What is expected:
Please return the lines below verbatim, beginning at the one that has "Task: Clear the" and stopping after the one that has "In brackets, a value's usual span", and add no other lines.

The data:

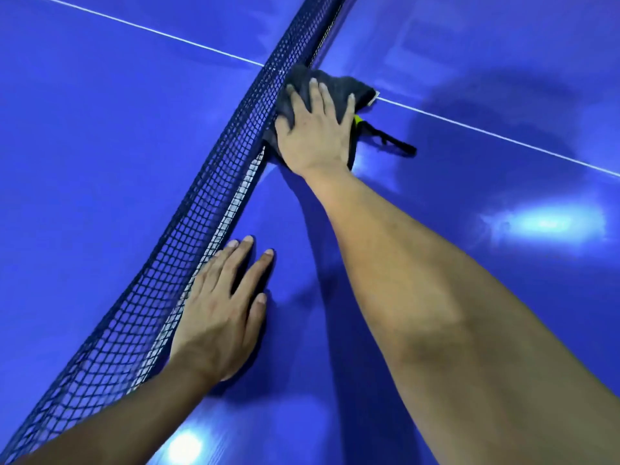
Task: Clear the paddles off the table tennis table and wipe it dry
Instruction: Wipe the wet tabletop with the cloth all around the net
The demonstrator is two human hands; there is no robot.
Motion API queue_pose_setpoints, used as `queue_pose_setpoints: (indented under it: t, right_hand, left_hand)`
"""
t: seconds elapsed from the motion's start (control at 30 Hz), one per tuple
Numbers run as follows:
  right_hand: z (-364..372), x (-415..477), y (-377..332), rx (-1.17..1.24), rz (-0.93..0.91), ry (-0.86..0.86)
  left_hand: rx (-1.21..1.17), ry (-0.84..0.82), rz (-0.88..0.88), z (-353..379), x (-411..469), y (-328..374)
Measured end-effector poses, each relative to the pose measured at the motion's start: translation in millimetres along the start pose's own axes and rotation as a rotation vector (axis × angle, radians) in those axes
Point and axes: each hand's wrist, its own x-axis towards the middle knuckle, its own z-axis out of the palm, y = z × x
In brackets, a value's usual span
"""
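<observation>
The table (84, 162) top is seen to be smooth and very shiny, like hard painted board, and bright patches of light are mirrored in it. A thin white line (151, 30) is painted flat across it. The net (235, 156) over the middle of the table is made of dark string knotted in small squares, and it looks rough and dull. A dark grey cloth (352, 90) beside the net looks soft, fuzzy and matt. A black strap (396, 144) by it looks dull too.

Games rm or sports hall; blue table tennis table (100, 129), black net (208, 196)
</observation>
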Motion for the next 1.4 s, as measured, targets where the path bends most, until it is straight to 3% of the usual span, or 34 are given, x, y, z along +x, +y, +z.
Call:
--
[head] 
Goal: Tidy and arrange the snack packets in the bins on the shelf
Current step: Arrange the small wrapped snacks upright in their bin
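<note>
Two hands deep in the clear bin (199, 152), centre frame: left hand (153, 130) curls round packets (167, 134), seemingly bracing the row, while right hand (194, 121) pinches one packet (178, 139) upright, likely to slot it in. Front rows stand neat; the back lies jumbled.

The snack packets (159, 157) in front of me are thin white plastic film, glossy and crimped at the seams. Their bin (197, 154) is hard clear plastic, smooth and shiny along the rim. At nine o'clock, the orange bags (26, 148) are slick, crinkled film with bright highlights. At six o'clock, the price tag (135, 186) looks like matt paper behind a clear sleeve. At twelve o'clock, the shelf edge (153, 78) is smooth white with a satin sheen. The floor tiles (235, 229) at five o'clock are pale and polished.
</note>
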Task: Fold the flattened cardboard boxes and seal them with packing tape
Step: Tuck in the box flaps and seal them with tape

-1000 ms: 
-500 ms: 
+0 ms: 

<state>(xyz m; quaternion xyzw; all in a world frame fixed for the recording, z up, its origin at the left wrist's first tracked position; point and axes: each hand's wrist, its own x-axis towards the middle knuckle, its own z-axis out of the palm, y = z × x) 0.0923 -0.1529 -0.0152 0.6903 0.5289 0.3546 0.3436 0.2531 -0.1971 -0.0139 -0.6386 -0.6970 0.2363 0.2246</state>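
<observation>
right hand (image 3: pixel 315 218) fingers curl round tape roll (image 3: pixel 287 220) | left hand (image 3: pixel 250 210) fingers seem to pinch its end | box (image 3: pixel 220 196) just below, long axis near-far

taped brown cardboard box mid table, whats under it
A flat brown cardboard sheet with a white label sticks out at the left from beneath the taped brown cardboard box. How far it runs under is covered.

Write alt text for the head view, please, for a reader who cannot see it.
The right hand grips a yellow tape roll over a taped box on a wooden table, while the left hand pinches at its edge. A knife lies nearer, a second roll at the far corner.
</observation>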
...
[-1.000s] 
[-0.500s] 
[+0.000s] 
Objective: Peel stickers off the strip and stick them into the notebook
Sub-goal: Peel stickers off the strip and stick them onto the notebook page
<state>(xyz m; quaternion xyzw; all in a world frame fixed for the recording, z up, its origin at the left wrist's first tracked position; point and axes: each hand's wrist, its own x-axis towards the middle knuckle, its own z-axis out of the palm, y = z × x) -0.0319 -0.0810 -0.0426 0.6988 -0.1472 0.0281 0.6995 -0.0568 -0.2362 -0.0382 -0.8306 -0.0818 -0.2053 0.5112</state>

Exercise output:
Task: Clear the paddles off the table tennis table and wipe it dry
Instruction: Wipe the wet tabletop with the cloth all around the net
The demonstrator is two human hands; there is no robot.
Motion API queue_pose_setpoints, used as `queue_pose_setpoints: (indented under it: t, right_hand, left_hand)`
"""
t: seconds elapsed from the motion's start (control at 30 Hz), one per tuple
Numbers run as follows:
  right_hand: z (-364..372), x (-415..477), y (-377..332), rx (-1.17..1.24), rz (-0.93..0.91), ry (-0.86..0.86)
  left_hand: rx (-1.21..1.17), ry (-0.84..0.82), rz (-0.88..0.88), z (-353..379), x (-411..469), y (-328..374)
Measured end-effector poses, each relative to the pose measured at the motion's start: translation in millimetres along the start pose's own axes and rotation as a rotation vector (axis × angle, radians) in those axes
Point and axes: each hand's wrist, its own x-axis towards the middle knuckle, its own z-axis out of the palm, y = z × x
In brackets, a value's usual span

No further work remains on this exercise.